Etienne Charry, barbu, nous parle en douceur dans un café-tabac de Aube radieuse, serpents en flamme. L’album de la maturité ?

Chronic’art : Ce nouvel album a du être un gros travail de montage, de mixage… Comment as-tu procédé ?

Etienne Charry : Il y a plusieurs étapes. L’arrivée d’embryons de morceaux d’abord, qu’on essaie de rendre ensuite un peu plus écoutables en leur donnant un peu de substance, d’existence. Puis on prend du recul par rapport au morceau enregistré, on voit ce qu’on va garder ou pas, comment retourner un peu tout ça, comment être pleinement satisfait de ce qu’on a fait, ceci grâce au logiciels informatiques. Ce n’est pas forcément nécessaire, mais c’est ce que j’aime faire : superposer, juxtaposer, passer d’un morceau à l’autre en douceur…

On a l’impression que le disque est comme un enchaînement ininterrompu d’associations d’idées…

Oui, mais il ne s’agit pas forcément d’idées rationnelles ou construites, car leur enchaînement est d’abord déterminé par une émotion musicale, quelque chose de difficile à attraper, pas toujours logique. Sur certains enchaînements d’ailleurs, le cerveau ne peut plus suivre, n’analyse plus, c’est juste l’oreille qui reçoit, qui entend quelque chose qui fait plaisir ou qui crée une impression de mystère. C’est ce que je recherche. Je peux parfois l’obtenir avec une chanson de facture classique, mais aussi via des expériences, en laissant vivre les morceaux, en les laissant aller dans des directions même improbables. Par rapport à la conscience et à la perception, en dehors de l’absorption de drogues, l’objectif est de créer quelque chose qui soit magique, porteur d’une poésie…

Ca ressemble à un « disque-cerveau » ?

Oui, mais pas cérébral. J’ai mis de côté le sens, la maîtrise. Par contre, le cerveau comme lieu de passage des informations est une bonne image. On n’est pas dans l’organisation, on voit passer les choses, on les voit se croiser, sans raison précise sinon une vague volonté, une vision. Comme un espace où les choses peuvent vivre, évoluer.

C’est un disque qui échappe à son créateur ?

Après 36 erreurs, j’avais envie de ça : laisser faire le hasard, être moins précis, moins rigoureux et se laisser aller au plaisir des sonorités. Ca demande une certaine confiance en soi… Et si on est assez à l’écoute, il se passe plein de choses. Après-coup, on découvre des liens entre tous ces éléments. Je ne suis pas mystique, mais c’est un peu comme si une volonté supérieure avait organisé tout ça. Les choses s’organisent toutes seules, coïncident, il y a une harmonie qui ne dépend pas de critères rationnels, impossible d’exprimer ça avec des mots. Ce qui est le propre d’une expression artistique, à mon avis. Les choses existent, se manifestent en douceur. Après, on peut l’interpréter comme on veut.

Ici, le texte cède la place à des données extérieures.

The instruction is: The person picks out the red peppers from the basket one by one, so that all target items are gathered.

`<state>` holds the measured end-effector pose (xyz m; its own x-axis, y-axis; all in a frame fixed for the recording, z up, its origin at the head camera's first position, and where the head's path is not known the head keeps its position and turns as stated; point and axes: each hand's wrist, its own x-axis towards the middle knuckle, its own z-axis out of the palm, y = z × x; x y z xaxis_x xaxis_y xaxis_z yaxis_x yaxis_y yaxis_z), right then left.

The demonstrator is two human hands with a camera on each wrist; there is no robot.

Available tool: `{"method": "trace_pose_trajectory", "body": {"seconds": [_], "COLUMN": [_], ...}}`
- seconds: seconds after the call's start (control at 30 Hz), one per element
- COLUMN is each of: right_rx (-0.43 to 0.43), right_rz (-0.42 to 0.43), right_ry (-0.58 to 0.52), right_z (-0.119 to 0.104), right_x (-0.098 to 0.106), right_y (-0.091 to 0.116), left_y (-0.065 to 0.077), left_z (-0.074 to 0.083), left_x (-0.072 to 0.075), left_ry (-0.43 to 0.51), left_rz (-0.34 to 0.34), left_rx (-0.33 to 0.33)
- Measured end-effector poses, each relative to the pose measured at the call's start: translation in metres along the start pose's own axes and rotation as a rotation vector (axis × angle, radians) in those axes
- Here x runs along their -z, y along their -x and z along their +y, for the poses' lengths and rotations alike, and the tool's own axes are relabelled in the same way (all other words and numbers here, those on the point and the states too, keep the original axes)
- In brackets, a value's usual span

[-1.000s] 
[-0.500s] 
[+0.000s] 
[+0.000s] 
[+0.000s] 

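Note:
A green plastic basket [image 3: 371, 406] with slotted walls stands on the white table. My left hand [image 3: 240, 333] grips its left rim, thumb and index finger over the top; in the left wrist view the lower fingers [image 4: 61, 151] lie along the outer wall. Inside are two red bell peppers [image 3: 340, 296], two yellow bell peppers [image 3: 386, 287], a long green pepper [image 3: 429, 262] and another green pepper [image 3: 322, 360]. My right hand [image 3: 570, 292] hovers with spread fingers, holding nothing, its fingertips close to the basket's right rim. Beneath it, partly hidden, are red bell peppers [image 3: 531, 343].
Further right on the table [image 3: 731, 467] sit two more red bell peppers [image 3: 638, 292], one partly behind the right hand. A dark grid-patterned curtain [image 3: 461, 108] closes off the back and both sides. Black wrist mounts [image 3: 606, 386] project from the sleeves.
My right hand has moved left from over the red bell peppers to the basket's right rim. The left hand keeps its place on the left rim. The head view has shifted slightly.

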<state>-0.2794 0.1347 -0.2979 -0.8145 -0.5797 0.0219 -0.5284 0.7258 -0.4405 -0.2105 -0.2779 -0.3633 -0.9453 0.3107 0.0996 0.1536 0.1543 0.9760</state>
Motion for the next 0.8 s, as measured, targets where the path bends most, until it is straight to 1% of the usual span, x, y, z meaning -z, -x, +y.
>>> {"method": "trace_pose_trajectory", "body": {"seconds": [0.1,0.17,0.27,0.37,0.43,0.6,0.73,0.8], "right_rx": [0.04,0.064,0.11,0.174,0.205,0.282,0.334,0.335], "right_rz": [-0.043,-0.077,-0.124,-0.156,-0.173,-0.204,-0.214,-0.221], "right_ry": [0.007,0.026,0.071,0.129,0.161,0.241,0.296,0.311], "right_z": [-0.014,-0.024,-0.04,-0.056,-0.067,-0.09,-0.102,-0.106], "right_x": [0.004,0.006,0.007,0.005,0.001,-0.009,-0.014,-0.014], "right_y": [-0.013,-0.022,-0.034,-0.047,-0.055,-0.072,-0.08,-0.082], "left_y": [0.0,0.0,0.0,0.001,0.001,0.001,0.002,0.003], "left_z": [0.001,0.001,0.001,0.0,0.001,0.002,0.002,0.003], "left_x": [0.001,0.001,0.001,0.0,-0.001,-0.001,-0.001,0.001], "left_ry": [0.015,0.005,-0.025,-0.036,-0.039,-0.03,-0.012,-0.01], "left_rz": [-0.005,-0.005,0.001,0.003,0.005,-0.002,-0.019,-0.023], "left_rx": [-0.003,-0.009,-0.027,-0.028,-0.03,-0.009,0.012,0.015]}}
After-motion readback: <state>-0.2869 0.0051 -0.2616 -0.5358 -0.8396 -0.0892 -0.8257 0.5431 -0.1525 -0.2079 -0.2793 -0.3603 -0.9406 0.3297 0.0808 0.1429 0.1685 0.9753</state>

En quoi ce disque est-il représentatif de ta personnalité ?

Il désigne une envie, une évolution. Lorsque j’écoute la radio, je suis toujours un peu déçu. Je me dis : « il manque quelque chose ». Je trouve la musique assez convenue. Il faut bien sûr des règles pour partager des expériences, il faut qu’on parle le même langage. Mais il ne faut pas que ça rende la musique fade, consensuelle, formatée, bien souvent vide de surprises, d’invention, de poésie. A partir d’un matériau non savant, comme la pop, le rock, les musiques de films, on peut essayer d’ouvrir quelques portes… Personnellement, je suis content d’avoir franchi cette étape. Maintenant, ça me donne envie d’aller plus loin. Ma culture musicale est populaire, mais récemment, j’ai écouté d’autres choses, comme John Cage par exemple, avec énormément de plaisir, en me disant que cette musique ne devrait pas être réservée à un cercle de spécialistes, mais qu’elle pourrait aussi s’intégrer à la musique pop, puisqu’elle est porteuse de plaisir. Donc, j’aimerais m’affranchir à l’avenir de règles, de grilles, tout en parvenant à provoquer des émotions musicales. En espérant que les gens feront l’effort d’aller vers des choses un peu plus compliquées. Sans rêver de conquérir un large public.
Il y a un côté sombre aussi, parfois angoissant…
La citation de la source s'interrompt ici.